ABOUT THIS TASK — A faithful transcription of all the data, images excluded, is the required answer.

____ AVAILABLE DATA

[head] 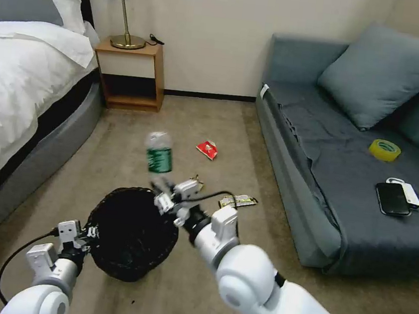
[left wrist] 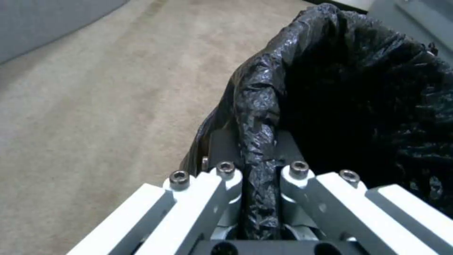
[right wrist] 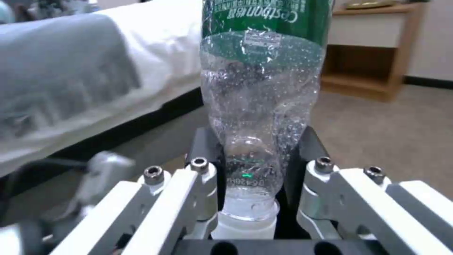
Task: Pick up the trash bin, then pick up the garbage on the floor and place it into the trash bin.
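The right gripper grips one clear bottle by its neck, over the far rim of the one trash bin. The left gripper pinches the bin's near rim, holding it above the carpet. Three litter pieces lie beyond: red packet, gold wrapper, brown bag

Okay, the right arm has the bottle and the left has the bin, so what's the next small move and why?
Probably shift the right gripper toward the bin's middle before letting go. It grips the bottle by the neck, base up, over the far rim of the trash bin, which the left gripper holds by its bag-lined rim.
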Robot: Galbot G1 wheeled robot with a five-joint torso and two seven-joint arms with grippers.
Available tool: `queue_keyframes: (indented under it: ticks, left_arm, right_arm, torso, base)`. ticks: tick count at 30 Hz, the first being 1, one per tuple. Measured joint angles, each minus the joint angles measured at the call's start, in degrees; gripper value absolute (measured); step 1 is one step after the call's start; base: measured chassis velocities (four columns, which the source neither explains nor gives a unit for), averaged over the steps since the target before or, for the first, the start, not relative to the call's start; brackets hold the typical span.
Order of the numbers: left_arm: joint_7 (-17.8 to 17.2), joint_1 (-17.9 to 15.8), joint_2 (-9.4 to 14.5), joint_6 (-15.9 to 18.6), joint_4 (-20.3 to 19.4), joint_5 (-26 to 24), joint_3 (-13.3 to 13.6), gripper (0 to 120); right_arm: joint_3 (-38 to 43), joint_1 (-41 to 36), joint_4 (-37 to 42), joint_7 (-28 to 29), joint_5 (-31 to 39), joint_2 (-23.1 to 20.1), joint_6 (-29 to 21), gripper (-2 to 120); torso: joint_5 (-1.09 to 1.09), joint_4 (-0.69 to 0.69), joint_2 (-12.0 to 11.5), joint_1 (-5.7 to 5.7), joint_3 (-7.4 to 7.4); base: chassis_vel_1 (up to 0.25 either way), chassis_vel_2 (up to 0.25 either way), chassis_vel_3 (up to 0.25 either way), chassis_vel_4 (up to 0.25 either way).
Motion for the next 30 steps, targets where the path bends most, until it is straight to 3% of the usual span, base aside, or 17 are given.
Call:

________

COMPLETED EXERCISE —
[head] 
[left wrist] 
[right wrist] 
Task: Pick up the trash bin, then pick up the garbage on the floor and place it into the trash bin.
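The right gripper grips one clear bottle by its neck, over the far rim of the one trash bin. The left gripper pinches the bin's near rim, holding it above the carpet. Three litter pieces lie beyond: red packet, gold wrapper, brown bag

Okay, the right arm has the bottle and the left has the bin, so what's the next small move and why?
Probably shift the right gripper toward the bin's middle before letting go. It grips the bottle by the neck, base up, over the far rim of the trash bin, which the left gripper holds by its bag-lined rim.
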Robot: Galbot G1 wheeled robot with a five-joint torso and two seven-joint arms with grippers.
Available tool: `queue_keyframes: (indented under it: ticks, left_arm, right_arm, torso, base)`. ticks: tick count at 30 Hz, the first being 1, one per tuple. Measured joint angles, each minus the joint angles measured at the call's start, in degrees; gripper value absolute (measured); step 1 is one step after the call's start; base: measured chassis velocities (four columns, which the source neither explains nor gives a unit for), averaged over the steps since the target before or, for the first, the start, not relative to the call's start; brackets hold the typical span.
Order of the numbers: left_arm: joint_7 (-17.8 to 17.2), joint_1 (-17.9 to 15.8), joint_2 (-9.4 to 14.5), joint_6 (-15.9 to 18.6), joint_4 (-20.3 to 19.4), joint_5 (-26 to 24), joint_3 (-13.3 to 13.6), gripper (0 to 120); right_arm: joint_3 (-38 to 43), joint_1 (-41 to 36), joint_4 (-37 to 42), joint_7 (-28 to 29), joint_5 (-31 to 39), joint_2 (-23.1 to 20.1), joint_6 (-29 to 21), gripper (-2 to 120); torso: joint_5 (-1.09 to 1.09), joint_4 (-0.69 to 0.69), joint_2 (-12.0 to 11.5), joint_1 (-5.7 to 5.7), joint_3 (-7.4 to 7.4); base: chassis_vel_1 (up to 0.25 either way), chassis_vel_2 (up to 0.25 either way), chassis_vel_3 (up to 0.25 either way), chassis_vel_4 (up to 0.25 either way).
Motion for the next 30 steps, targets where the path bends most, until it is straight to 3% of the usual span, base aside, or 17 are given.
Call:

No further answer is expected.